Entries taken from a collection
..............................
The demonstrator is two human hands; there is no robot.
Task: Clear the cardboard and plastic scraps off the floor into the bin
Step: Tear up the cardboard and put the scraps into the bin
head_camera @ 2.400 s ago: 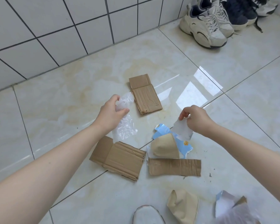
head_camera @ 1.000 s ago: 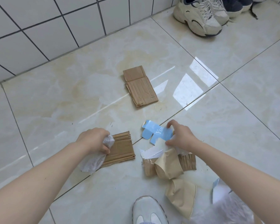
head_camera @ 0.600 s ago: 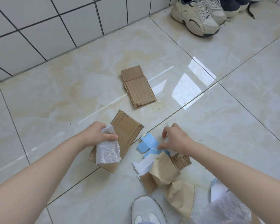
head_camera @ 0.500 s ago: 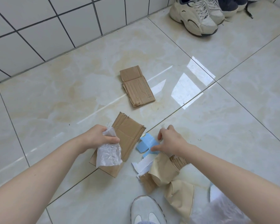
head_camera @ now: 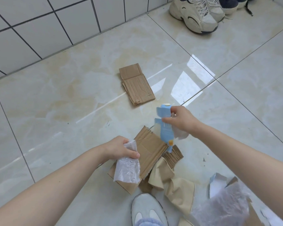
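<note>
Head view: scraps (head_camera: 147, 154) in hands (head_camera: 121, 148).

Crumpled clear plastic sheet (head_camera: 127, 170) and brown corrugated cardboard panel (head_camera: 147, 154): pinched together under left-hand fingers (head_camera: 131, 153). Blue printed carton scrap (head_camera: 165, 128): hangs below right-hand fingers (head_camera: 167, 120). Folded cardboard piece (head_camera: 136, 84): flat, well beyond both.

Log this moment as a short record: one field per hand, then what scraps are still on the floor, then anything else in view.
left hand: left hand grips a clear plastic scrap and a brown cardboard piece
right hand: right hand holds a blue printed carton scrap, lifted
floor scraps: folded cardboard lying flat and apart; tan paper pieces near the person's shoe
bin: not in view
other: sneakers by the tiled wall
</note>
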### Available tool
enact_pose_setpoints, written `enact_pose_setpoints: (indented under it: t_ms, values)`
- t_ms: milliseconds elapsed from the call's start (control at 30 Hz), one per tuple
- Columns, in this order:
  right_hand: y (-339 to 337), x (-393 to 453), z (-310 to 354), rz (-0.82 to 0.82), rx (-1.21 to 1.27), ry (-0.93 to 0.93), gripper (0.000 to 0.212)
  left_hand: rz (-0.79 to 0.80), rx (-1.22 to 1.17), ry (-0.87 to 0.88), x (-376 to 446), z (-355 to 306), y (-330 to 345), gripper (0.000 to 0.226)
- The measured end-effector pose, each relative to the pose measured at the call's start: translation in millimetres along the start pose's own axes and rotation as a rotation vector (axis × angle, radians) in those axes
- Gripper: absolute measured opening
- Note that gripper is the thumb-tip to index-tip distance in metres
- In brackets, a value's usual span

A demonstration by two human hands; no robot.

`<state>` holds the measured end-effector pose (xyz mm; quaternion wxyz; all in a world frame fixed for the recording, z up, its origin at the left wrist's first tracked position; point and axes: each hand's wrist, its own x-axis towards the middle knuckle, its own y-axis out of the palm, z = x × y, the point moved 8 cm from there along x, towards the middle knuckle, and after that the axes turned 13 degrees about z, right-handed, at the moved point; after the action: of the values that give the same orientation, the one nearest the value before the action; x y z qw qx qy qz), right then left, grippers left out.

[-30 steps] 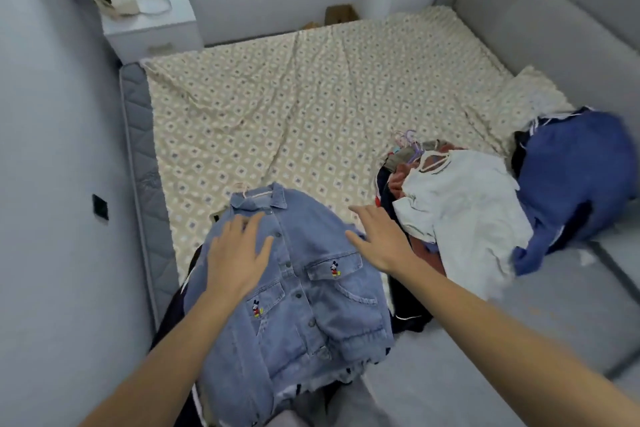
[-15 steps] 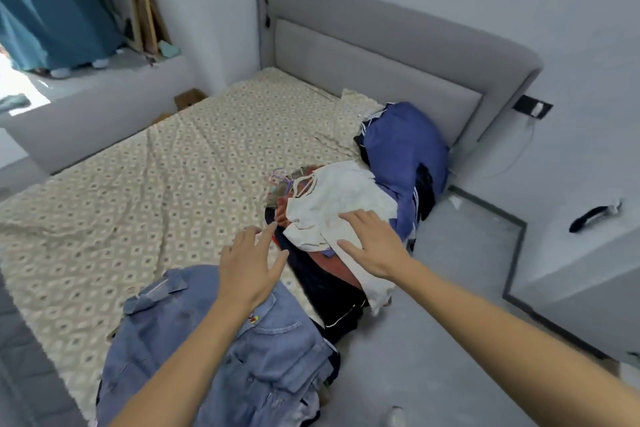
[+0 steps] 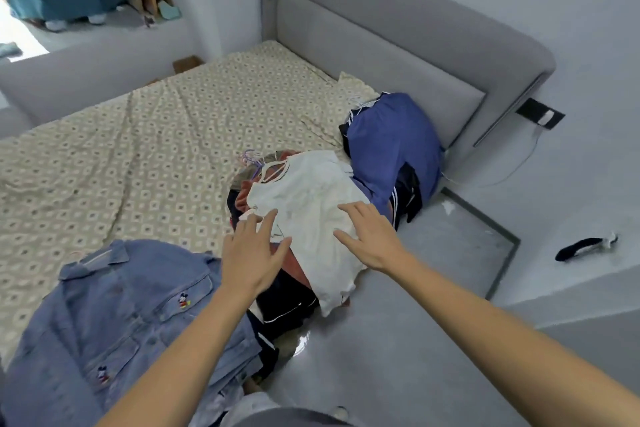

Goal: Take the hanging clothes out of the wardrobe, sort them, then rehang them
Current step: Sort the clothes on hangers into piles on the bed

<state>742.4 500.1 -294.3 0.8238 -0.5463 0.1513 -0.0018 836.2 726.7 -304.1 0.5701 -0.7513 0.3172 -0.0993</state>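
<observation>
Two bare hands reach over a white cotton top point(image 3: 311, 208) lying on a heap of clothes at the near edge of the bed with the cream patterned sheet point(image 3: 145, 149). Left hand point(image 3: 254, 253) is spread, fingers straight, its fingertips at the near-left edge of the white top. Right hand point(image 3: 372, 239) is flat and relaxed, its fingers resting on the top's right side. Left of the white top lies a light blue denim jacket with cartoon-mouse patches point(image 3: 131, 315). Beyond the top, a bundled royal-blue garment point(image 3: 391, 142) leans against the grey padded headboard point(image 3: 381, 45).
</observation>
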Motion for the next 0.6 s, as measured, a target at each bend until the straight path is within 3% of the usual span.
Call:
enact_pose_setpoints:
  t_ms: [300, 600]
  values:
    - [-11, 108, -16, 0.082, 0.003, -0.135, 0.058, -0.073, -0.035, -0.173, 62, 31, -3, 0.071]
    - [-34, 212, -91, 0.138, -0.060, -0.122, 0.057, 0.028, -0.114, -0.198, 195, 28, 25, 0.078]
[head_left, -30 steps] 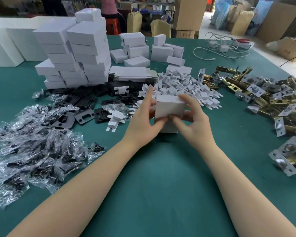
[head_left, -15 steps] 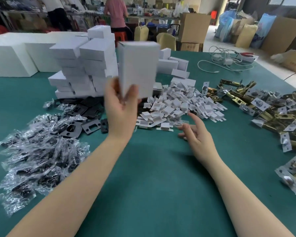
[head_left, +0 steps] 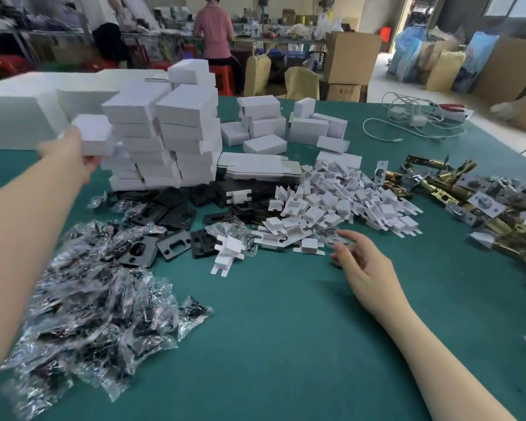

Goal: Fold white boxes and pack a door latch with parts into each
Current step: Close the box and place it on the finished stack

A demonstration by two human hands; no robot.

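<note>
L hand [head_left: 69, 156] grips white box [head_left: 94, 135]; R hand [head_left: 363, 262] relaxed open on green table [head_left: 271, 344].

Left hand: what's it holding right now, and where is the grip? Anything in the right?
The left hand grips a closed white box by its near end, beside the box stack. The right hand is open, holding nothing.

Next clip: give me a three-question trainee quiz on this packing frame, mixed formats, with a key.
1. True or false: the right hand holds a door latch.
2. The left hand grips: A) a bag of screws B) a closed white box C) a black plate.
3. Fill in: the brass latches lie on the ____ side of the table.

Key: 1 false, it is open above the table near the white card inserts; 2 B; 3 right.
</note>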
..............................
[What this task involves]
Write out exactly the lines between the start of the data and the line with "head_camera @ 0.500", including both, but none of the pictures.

[Answer area]
The demonstrator is two human hands; there is no robot.
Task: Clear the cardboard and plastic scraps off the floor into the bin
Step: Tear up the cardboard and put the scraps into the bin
head_camera @ 2.400 s ago: 
head_camera @ 1.000 s ago: 
head_camera @ 0.600 s ago: 
head_camera @ 0.500 s ago: 

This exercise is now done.